• Sites post mug shots, charge for removal

    By: Carl Willis


    ATLANTA - Dozens of websites are profiting from displaying mug shots of people who haven’t been convicted of a crime.
    Thousands of Georgians, including those who have only committed traffic violations, are getting their mug shots splashed all over the Internet. That includes business owner Godwin Akpobiyeri, who has built his moving company with hard work and his reputation.
    Akpobiyeri said it's troubling having every potential customer just one click away from seeing a mug shot.
    "Something like this can break all your hard work down in a minute," said Akpobiyeri.
    He was arrested and booked for driving without his license in 2005. He showed Channel 2 reporter Carl Willis documentation detailing how he worked to expunge the case.
    The Gwinnett County Police Department doesn’t even have a criminal record on file for him because of the low level of his offense.
    "They just told me I have no criminal record, so there's nothing to expunge," he said.
    Still, his mug shot is available for all to see, right next to people accused of everything from fraud to murder.
    Akpobiyeri said he was told he'd have to pay a fee that can range from around $70 to $400 to get his photo removed.
    "If you pay for one, you have to pay for two," he said.
    Willis found Akpobiyeri's mug shot on at least two separate sites. Each of them required a fee in most instances to take down the mug shot.

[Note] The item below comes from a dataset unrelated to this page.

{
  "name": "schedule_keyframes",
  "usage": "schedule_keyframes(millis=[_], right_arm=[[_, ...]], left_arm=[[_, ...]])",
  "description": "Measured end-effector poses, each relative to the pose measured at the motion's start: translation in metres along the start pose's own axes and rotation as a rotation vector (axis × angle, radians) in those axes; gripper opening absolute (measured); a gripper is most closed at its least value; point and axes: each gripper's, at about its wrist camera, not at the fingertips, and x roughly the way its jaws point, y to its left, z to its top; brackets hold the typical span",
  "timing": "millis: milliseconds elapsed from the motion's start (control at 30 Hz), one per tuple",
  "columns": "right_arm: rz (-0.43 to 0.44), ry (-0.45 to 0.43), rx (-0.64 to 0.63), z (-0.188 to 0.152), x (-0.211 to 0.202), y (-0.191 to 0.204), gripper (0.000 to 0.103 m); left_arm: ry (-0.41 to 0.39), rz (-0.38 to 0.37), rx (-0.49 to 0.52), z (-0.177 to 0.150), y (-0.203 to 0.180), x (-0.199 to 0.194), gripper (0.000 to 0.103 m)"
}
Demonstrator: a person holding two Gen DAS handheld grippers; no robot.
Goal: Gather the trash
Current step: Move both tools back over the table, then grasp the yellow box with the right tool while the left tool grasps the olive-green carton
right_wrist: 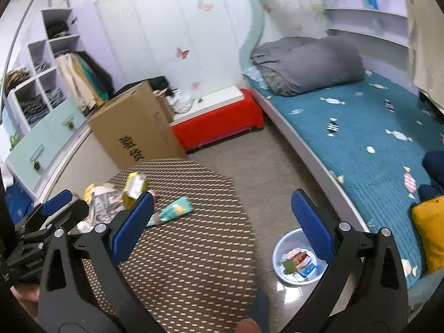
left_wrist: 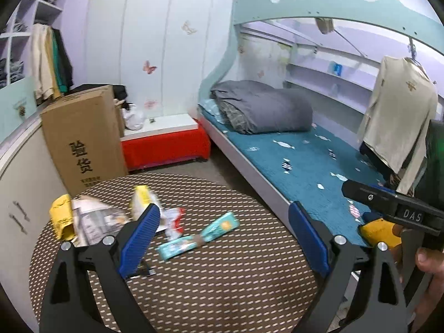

    The Internet is filled with sites with similar setups. One of them was dedicated solely to "online reputation repair."
    "It was fast and simple and it only cost me $399," said a representative on the site.
    One site displayed a disclaimer on its page that reads, "All are presumed innocent until proven guilty."
    They also reference the First Amendment and the freedom to publish any truthful and factual content.
    "Even though it's public record, there should be a way they can filter the good from the bad," said Akpobiyeri.
    Willis learned that at least one metro Atlanta Sheriff's Office is investigating the practice as extortion.